Dataset items
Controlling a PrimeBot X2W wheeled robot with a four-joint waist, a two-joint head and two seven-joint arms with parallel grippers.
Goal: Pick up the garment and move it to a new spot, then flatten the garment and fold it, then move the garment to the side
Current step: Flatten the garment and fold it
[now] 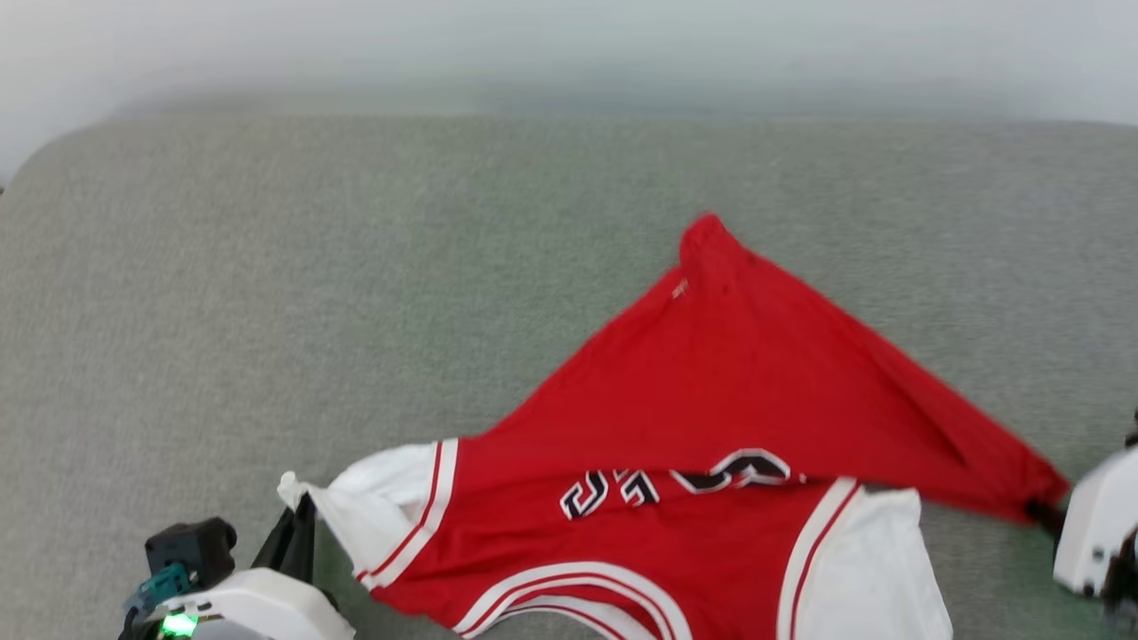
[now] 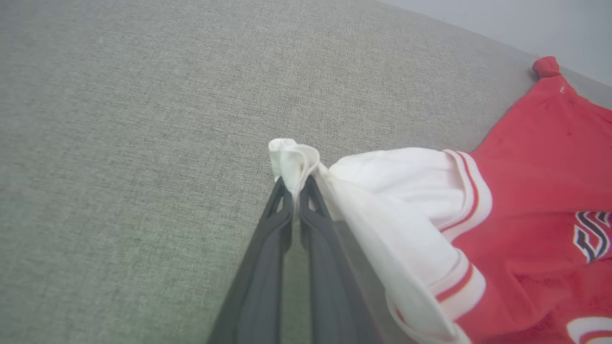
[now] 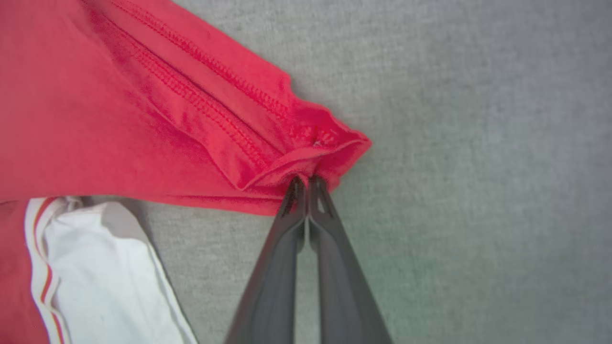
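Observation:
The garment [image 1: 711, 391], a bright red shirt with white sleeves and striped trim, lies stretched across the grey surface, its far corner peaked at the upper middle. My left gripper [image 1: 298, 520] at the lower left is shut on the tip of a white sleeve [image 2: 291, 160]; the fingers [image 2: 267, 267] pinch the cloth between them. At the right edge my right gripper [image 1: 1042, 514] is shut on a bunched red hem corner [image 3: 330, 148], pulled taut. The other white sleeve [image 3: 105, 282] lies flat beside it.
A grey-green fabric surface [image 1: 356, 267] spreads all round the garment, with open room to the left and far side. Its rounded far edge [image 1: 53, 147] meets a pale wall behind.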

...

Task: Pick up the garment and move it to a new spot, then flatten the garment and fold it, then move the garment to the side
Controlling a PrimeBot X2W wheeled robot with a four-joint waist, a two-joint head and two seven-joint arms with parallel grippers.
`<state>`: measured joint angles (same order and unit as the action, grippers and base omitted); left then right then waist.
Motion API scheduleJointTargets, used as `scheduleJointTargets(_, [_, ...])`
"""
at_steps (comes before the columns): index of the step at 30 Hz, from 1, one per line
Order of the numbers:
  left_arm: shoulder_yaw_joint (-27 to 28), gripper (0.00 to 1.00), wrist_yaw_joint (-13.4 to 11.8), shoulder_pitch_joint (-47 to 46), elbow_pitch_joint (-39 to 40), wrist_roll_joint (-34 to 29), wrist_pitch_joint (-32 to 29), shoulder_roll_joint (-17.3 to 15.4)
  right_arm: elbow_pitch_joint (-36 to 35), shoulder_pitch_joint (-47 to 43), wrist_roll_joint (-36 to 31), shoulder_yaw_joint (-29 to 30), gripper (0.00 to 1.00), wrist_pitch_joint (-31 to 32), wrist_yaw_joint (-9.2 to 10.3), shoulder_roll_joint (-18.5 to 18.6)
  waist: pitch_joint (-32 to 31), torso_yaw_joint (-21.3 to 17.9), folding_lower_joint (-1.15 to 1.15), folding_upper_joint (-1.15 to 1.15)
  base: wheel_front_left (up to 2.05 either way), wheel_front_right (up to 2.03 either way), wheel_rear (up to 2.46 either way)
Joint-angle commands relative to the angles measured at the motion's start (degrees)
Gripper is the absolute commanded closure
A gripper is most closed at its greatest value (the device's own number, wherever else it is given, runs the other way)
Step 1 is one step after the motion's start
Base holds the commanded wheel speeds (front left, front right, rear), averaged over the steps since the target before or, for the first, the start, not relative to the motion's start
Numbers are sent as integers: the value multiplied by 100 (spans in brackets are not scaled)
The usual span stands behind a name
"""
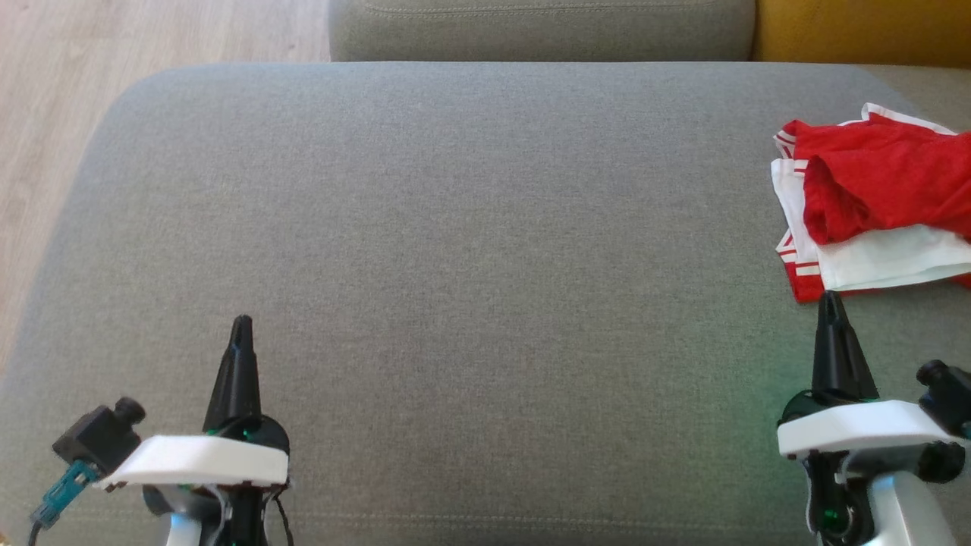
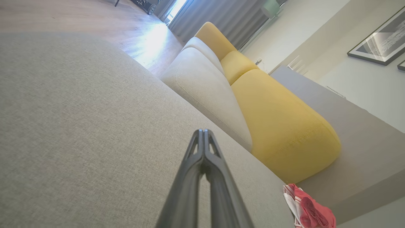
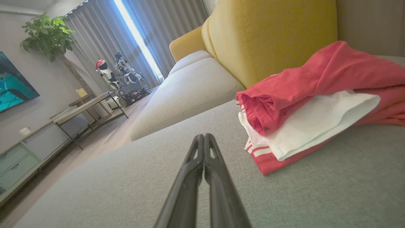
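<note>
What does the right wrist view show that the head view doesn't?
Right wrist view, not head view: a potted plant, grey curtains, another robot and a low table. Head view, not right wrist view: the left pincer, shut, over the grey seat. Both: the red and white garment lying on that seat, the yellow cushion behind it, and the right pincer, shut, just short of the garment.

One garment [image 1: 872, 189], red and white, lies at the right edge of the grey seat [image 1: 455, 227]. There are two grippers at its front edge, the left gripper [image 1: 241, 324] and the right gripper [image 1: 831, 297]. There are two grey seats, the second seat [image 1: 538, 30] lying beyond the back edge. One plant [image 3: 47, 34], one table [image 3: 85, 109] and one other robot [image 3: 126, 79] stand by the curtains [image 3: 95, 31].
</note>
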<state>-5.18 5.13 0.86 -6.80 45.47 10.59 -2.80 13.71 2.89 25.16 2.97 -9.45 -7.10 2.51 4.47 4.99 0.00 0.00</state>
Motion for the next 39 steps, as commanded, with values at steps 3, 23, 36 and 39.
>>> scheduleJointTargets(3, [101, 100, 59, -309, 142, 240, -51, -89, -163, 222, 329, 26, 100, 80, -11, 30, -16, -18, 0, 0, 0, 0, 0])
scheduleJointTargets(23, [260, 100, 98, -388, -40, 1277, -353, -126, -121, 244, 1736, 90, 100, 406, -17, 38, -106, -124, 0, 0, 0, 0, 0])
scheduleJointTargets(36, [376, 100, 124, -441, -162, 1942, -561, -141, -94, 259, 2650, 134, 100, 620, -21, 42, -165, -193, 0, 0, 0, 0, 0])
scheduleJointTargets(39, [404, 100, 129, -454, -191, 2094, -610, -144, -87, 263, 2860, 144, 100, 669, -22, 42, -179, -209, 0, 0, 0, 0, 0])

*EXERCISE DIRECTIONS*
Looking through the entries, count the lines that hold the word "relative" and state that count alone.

*RESPONSE AREA*
2